Raza was instructed by the NGOs JUSTICE and Liberty in Limbuela (2005) and in Ullah (2004), in which the House or Lords respectively declared the denial of basic subsistence to asylum seekers incompatible with human rights, and held that the application of the ECHR in immigration cases was not restricted to Article 3 (prohibition on torture etc). Raza appeared in the House of Lords in Huang (2007) and Chikwamba (2008), which concerned the meaning and content of the proportionality test under Article 8 (family life), and in JJ and Others (2007) and AN (2009), which concerned the ‘control order’ legislation enacted in the aftermath of the Belmarsh ruling.
 
Raza appeared before the Grand Chamber of the European Court of Human Rights in A and Ors (internment, 2009), and was instructed by the United Nations High Commissioner for Refugees to intervene in the Grand Chamber in Saadi v.
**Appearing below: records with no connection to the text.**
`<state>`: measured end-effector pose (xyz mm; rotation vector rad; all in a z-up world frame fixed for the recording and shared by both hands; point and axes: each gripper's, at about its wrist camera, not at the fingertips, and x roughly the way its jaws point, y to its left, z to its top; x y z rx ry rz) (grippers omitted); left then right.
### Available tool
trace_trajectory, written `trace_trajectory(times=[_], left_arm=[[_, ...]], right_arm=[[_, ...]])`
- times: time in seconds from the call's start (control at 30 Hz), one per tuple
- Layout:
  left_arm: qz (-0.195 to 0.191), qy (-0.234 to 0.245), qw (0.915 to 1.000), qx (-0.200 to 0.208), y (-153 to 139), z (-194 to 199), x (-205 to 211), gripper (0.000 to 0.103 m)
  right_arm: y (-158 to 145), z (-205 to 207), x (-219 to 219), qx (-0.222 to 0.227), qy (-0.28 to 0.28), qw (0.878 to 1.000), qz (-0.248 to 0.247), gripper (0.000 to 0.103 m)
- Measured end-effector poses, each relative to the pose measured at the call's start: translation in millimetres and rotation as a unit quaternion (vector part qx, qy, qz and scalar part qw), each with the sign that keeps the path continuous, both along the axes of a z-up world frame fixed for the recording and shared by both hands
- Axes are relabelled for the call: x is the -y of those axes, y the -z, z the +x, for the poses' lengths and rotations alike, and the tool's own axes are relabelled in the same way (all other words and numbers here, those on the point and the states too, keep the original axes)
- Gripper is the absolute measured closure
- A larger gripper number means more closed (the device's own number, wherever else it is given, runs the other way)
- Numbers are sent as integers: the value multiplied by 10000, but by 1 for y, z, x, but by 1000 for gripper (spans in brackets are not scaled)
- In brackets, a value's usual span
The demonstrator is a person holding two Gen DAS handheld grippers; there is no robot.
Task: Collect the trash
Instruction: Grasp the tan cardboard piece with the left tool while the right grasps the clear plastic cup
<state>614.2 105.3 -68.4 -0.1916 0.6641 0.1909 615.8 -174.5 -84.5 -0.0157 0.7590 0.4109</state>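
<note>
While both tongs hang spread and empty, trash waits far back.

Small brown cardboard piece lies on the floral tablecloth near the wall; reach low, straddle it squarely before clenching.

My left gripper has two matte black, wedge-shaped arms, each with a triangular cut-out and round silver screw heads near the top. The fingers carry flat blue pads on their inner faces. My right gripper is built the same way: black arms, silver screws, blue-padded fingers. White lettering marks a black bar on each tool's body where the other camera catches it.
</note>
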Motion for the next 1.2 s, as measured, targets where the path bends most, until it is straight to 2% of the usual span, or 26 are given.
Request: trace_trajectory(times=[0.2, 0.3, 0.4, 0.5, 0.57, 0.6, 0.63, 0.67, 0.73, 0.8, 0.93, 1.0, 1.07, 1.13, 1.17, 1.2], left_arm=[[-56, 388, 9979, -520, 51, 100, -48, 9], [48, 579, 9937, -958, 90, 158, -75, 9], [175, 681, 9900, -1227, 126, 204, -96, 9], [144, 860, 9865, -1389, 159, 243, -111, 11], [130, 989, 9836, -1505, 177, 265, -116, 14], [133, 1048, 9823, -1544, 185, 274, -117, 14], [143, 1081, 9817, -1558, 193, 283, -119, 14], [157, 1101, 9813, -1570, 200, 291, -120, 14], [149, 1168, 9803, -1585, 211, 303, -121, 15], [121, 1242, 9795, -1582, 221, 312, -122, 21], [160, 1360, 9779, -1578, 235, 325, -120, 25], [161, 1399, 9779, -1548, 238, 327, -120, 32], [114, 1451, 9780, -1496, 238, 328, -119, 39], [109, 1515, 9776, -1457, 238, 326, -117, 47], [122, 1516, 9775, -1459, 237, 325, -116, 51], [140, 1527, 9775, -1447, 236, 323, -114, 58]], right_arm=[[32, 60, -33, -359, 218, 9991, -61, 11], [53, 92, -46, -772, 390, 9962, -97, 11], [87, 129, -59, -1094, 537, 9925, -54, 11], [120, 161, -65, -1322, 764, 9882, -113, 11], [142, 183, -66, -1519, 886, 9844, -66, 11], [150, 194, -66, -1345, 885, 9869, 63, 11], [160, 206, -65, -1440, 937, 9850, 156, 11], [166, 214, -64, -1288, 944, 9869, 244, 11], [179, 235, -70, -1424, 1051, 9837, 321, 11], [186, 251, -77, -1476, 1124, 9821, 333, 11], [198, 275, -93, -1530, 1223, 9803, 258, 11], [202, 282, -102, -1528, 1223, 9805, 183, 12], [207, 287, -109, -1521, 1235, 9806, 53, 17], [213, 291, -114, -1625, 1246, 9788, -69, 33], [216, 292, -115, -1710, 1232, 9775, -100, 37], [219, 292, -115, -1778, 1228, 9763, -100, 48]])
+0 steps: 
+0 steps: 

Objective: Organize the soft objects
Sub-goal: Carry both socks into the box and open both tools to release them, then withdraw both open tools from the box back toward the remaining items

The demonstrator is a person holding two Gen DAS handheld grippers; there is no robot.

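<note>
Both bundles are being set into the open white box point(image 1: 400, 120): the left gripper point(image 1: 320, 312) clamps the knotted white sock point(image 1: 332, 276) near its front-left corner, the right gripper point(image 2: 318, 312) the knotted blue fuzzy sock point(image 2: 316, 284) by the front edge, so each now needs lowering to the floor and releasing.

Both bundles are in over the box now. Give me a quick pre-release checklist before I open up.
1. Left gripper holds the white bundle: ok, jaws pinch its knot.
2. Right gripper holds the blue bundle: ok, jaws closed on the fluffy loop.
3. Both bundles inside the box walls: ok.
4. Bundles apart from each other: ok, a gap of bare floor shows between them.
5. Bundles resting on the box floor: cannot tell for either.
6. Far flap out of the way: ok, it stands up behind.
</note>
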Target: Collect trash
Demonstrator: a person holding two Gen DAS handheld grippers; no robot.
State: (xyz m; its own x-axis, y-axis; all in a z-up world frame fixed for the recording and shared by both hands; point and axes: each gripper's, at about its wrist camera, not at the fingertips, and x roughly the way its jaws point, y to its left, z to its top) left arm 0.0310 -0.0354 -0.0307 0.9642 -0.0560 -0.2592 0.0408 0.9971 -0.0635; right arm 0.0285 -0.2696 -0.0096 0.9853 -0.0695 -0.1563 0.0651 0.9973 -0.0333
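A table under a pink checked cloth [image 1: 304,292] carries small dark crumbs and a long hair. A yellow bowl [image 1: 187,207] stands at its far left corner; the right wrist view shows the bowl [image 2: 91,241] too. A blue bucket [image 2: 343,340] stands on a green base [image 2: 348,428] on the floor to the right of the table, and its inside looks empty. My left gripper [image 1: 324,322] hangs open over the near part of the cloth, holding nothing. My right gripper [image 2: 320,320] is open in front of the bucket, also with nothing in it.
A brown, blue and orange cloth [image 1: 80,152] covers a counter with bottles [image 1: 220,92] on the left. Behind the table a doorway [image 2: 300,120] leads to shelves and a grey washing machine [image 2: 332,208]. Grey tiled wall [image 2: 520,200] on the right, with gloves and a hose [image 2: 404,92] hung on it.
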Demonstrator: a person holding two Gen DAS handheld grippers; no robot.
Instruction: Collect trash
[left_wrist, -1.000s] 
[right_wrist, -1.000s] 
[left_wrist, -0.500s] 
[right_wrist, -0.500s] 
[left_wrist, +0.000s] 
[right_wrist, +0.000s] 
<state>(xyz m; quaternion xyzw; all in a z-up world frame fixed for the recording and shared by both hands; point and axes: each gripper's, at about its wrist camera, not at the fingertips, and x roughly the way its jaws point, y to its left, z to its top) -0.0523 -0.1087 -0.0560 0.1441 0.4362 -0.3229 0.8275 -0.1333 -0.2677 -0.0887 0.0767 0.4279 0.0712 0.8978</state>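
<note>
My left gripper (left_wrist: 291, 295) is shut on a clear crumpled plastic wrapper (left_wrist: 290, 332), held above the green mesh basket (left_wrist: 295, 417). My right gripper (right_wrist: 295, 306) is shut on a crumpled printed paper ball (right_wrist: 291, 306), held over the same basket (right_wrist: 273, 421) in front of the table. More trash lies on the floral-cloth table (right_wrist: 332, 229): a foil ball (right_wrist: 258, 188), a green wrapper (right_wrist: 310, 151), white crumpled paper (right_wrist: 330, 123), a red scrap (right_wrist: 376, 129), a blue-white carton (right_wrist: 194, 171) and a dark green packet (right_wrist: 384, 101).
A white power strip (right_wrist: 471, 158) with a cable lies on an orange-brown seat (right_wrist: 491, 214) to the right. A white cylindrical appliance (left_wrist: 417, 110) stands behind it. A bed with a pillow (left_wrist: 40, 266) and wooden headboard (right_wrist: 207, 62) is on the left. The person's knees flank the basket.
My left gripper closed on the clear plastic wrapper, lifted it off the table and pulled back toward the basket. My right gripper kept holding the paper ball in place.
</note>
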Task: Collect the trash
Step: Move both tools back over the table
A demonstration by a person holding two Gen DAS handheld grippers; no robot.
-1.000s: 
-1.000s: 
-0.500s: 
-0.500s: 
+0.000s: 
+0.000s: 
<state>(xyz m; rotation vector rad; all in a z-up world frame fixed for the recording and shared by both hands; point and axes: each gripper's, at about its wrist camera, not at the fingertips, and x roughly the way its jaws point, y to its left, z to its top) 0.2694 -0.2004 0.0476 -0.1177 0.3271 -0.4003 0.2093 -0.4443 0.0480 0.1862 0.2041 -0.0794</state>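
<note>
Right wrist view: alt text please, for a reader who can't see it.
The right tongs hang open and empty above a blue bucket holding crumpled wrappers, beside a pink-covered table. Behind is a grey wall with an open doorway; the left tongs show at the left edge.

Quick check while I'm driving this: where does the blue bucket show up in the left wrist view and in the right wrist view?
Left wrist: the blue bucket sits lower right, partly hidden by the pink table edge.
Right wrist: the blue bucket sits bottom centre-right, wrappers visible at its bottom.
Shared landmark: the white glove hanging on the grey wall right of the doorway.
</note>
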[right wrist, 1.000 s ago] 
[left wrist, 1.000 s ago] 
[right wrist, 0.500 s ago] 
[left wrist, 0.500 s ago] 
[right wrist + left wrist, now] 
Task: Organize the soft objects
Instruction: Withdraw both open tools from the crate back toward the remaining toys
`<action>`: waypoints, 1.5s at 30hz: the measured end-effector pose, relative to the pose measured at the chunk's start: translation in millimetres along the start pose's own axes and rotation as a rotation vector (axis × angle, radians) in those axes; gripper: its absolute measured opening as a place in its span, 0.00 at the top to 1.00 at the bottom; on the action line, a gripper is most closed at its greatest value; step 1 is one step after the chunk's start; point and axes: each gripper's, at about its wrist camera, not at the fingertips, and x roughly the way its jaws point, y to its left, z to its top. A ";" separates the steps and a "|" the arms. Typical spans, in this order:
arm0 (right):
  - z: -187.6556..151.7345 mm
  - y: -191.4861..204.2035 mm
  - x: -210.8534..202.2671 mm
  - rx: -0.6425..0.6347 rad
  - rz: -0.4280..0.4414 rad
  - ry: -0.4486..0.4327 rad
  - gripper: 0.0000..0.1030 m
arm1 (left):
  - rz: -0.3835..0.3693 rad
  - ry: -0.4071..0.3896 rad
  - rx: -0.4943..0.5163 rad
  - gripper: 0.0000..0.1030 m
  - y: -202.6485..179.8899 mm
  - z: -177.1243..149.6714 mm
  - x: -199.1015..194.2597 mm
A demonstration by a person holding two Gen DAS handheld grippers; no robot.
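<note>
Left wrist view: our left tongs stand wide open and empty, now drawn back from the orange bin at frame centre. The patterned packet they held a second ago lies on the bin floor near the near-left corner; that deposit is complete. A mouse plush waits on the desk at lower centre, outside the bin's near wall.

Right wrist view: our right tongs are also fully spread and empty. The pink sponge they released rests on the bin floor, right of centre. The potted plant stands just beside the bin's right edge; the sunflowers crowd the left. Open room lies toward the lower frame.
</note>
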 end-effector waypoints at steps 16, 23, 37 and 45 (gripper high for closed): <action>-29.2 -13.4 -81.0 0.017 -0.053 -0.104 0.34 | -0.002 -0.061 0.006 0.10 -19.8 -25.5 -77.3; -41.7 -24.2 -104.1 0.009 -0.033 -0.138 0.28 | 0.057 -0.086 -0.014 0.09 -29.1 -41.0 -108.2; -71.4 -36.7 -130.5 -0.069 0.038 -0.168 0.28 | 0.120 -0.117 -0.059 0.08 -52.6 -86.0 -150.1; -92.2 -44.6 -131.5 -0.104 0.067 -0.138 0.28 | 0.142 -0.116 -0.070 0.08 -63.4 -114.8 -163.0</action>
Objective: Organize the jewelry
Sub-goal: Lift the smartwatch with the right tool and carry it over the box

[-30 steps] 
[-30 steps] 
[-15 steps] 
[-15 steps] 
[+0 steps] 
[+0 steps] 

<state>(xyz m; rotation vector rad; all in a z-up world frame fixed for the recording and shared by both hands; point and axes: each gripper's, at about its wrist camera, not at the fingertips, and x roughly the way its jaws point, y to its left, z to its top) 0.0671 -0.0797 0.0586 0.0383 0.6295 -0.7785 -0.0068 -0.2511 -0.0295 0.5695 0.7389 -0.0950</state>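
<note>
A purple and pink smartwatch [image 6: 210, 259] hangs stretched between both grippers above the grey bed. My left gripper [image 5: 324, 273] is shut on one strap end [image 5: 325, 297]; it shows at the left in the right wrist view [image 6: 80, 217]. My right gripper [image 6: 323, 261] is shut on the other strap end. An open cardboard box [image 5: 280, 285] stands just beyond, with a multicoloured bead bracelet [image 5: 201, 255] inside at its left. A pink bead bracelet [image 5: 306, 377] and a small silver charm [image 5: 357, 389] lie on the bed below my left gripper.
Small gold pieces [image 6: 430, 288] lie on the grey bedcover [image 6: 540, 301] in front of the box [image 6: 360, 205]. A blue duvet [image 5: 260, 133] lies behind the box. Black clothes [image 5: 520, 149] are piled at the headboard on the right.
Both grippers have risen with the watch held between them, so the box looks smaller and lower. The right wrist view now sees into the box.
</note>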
UK (2007), in which the UNHCR challenged the UK’s system of detaining asylum seekers for the purposes of administrative convenience alone.
 
Important previous cases in the Court of Appeal include QD (Iraq) (Art 15 QD); F Mongolia (judicial review ouster); JM Liberia (human rights justiciability); Nadarajah 3 (legitimate expectation); Rashid (change in policy); D (false imprisonment); Nadarajah 2 (transparency of policy); and E (error of fact).
 
Raza is the co-author with Nicholas Blake QC (now Blake J) of Immigration, Asylum and Human Rights (OUP, 2003); second edition pending.